I only use DHT on a single private conversation per file, but that concern did come to mind. Have you considered support for chunked output as a complement to the default "pause tracking on encountering already-seen messages" behaviour?
from discord-history-tracker.
As for reproduction code, if you can provide me with something more suitable to batch operation to test with (ideally, something that'll run on the command-line under Node.js), I kept every revision dht.txt
went through to hedge against just this kind of thing.
If I can trigger the problem with any of those, I can pare down the chatlog to something I'm willing to share.
from discord-history-tracker.
I haven't considered chunked output, DHT started as "save whatever your computer and browser can handle", so I tried to compact the JSON structure so that you could save a reasonable amount of messages (i.e. all of one person's DMs at minimum, up to a few hundred thousand messages).
What the project could really use is unit tests, but I'm barely working on it nowadays because it's low priority and there appear to be much more user-friendly alternatives :P but anyway, I'll go over the code and try to find a reproducible example.

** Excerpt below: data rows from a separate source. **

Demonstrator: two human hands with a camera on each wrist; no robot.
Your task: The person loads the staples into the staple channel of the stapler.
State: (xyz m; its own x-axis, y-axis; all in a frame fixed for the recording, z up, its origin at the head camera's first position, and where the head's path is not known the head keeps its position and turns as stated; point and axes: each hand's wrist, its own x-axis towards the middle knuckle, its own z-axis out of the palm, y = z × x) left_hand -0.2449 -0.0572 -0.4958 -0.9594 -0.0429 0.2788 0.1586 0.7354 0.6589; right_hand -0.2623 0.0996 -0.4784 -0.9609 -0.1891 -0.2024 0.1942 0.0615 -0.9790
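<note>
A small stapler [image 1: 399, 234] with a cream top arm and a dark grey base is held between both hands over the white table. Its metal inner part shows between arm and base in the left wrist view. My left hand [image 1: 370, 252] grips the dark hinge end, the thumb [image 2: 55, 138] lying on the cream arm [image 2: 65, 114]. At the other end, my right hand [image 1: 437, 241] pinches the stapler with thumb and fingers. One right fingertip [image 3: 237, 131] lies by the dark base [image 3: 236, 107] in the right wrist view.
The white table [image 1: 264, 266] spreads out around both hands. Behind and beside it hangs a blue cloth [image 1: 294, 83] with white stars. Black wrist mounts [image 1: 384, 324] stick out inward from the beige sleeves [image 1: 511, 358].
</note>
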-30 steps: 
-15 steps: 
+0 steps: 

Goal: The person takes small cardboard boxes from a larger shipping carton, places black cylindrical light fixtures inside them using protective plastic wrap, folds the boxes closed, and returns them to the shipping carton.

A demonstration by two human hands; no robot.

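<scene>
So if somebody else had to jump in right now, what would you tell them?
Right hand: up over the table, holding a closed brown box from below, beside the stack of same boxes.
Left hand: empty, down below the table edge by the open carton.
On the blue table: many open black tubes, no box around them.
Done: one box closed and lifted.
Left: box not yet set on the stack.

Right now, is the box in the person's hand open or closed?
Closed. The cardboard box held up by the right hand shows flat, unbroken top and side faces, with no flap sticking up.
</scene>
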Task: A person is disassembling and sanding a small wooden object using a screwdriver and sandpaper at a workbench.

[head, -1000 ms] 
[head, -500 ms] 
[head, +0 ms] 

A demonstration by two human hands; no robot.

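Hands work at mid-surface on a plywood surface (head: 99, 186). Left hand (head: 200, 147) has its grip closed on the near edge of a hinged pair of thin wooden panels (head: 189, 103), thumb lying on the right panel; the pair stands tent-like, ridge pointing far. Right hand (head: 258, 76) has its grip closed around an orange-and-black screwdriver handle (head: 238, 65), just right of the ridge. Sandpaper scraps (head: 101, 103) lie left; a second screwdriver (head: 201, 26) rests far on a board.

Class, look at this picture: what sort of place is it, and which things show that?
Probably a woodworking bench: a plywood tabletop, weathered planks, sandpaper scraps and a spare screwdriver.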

from discord-history-tracker.
What the project could really use is unit tests, but I'm barely working on it nowadays
That sounds familiar... though mine being low priority is far less my choice than I'd like. :)
from discord-history-tracker.
Oh, speaking of which...
and there appear to be much more user-friendly alternatives
Which ones are you thinking of? Yours was the only Linux-compatible solution that turned up last time I googled around.
from discord-history-tracker.
Which ones are you thinking of? Yours was the only Linux-compatible solution that turned up last time I googled around.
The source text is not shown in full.